Introduction

In Mexico, roselle (Hibiscus sabdariffa) is planted in diverse tropical and subtropical regions under dry conditions. Guerrero State is the main producer of this species, with 13,793 ha planted (SIAP, 2025). Diverse diseases affect this crop, out of which “pata prieta”, caused by Phytophthora parasitica and calyx spot, caused by Corynespora cassiicola, are the ones with the greatest economic incidence and impact (^{Ortega-Acosta et al., 2015}a; 2015b; Ortega-Acosta et al., 2020). In 2017, a new disease was observed in this crop in the municipal areas of Tecoanapa and Ayutla, Guerrero, locally known as the calyx “ball”. Initially, incidence was low, but it increased in subsequent crop cycles. Based on this, the aim of this investigation was to know the causal agent of this disease with the partial amplification of the elongation factor EF-1α gene and its phylogenetic analysis.

Sampling of calyces. Fifteen roselle calyces with blight and another fifteen asymptomatic ones were gathered (Figure 1) of each one of the three varieties “Criolla de Guerrero”, “China Negra” and “Sudán” in San Miguel (N 16°59'15.4", W 99°05'56.0") and San José La Hacienda (N 16°58'30.7", W 99°03'29.1"), both of which belong to the municipality of Ayutla, as well as in Tecuantepec (N 16°59'58.9", W 99°15'10.4") and Saucitos (N 16°59'14.0", W 99°18'16.8") in the municipality of Tecoanapa.

Morphological and molecular identification. The collected calyces were placed in plastic bags and transported to the Phytopathogenic Virus Laboratory, Colegio de Postgraduados-Montecillo Campus. Pieces of tissue were collected from the advancing zone of the lesion in the calyces with blight; they were then disinfested with 1% sodium hypochlorite for two minutes, rinsed three times with sterile distilled water and placed on sterile absorbent paper to eliminate excess moisture for 10 minutes. The tissue fragments were placed in Petri dishes with PDA culture medium and incubated at 28 °C. This process was also carried out taking tissue from the midsection of asymptomatic calyces. Mycelial growth was consistent from calyces with symptoms, hence pure fungal colonies were obtained from hypha tips and measurements were taken in five of them. The fungus obtained was morphologically identified with the taxonomical keys by ^{Barnett and Hunter (1998}), ^{Nelson et al. (1983}) and ^{Leslie and Summerell (2006}).

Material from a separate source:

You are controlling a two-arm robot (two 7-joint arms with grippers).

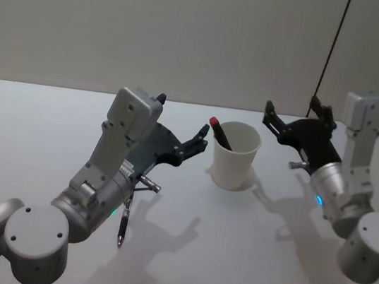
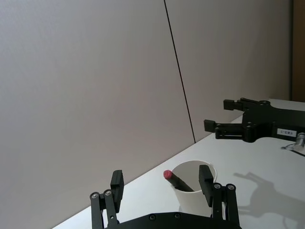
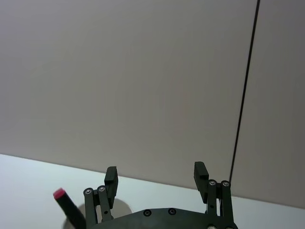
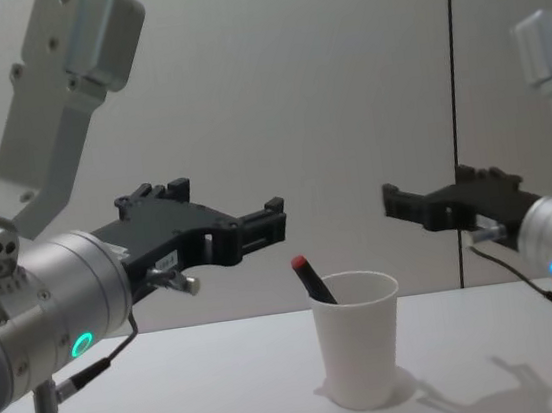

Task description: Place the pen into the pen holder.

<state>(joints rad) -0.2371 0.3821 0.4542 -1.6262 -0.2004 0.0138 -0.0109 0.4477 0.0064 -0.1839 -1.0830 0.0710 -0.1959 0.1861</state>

In order to know the species of this fungus molecularly, four isolates were selected, named BOLCHIN, BOLCHIN-RE (isolated from “China Negra” roselle), BOLSUD and BOLCRIO (isolated from “Sudán” and “Criolla de Guerrero” roselle, respectively), and DNA was extracted from them using the AP method (^{Sambrook and Russel, 2001}) to amplify a 258 bp fragment of the elongation factor gene (EF-1α) with the primers EF1- 728F/EF1-986R (^{Carbone and Kohn 1999}). The amplification was carried out in a Techne-TC-512^® thermocycler, following the program described by ^{Shimomoto et al. (2011}). The PCR products obtained were purified and sequenced with the Sanger method (Macrogen Inc., Korea). The sequences were edited and assembled with MEGA X software (^{Kumar et al., 2018}), and they were compared in the NCBI data base and Fusarium MLST (^{O'Donnell et al., 2012}) (https://fusarium.mycobank.org/).

Pathogenicity tests. To comply with Koch’s postulates, a F. sulawesiensis isolate (BOLCHIN) and a F. pernambucanum isolate (BOLCRIO) were inoculated separately in 15 healthy roselle calyces, of the “Criolla” cultivar. Using a sterile toothpick, mycelium from one pure colony of each isolate developed in PDA grown for five days was taken and inserted in four equidistant points around the base of the calyces. As a negative control there were 10 calyces, on which lesions were made with sterile toothpicks as indicated above. All plants were kept in a greenhouse, each one with a transparent plastic bag for 48 h, after which the bags were removed.

Phylogenetic analysis. A phylogenetic analysis was carried out on the sequences of the amplified fragment of the EF-1α gene from the four isolates under study (BOLCHIN, BOLCHIN-RE, BOLSUD and BOLCRIO) along with those available in the GenBank (^{Xia et al., 2019}). After the multiple alignment of the sequences, a Bayesian Inference analysis (BI) was performed using the software MrBayes v.3.2.1 (^{Ronquist et al., 2012}). For this purpose, four independent Markov Chains Monte Carlo (MCMC) runs were implemented, each with two parallel analyses consisting of four chains. The chains began from random trees and were executed for one million generations, taking samples every 1,000 generations. Out of the initial phylogenetic trees generated, 25% were discarded as part of the burn-in phase of each analysis. Posterior Probabilities (PP) were calculated from the remaining trees to support the nodes in the final topology. The phylogenetic tree was rooted with the F. concolor sequence (GQ505674). A total of 1,502 trees were sampled and the standard deviation of split frequencies was 0.009744. Additionally, a Maximum Likelihood (ML) analysis was performed on raxmlGUI 1.5b2 (^{Silvestro and Michalak, 2012}). The method of fast bootstrapping was implemented with replications, using the general time-reversible (GTR) model, along with a gamma (G) distribution to correct the heterogenicity of the rates of substitution. The trees were visualized and edited in the software FigTree v1.4.4 (http://tree.bio.ed.ac.uk/software/figtree/).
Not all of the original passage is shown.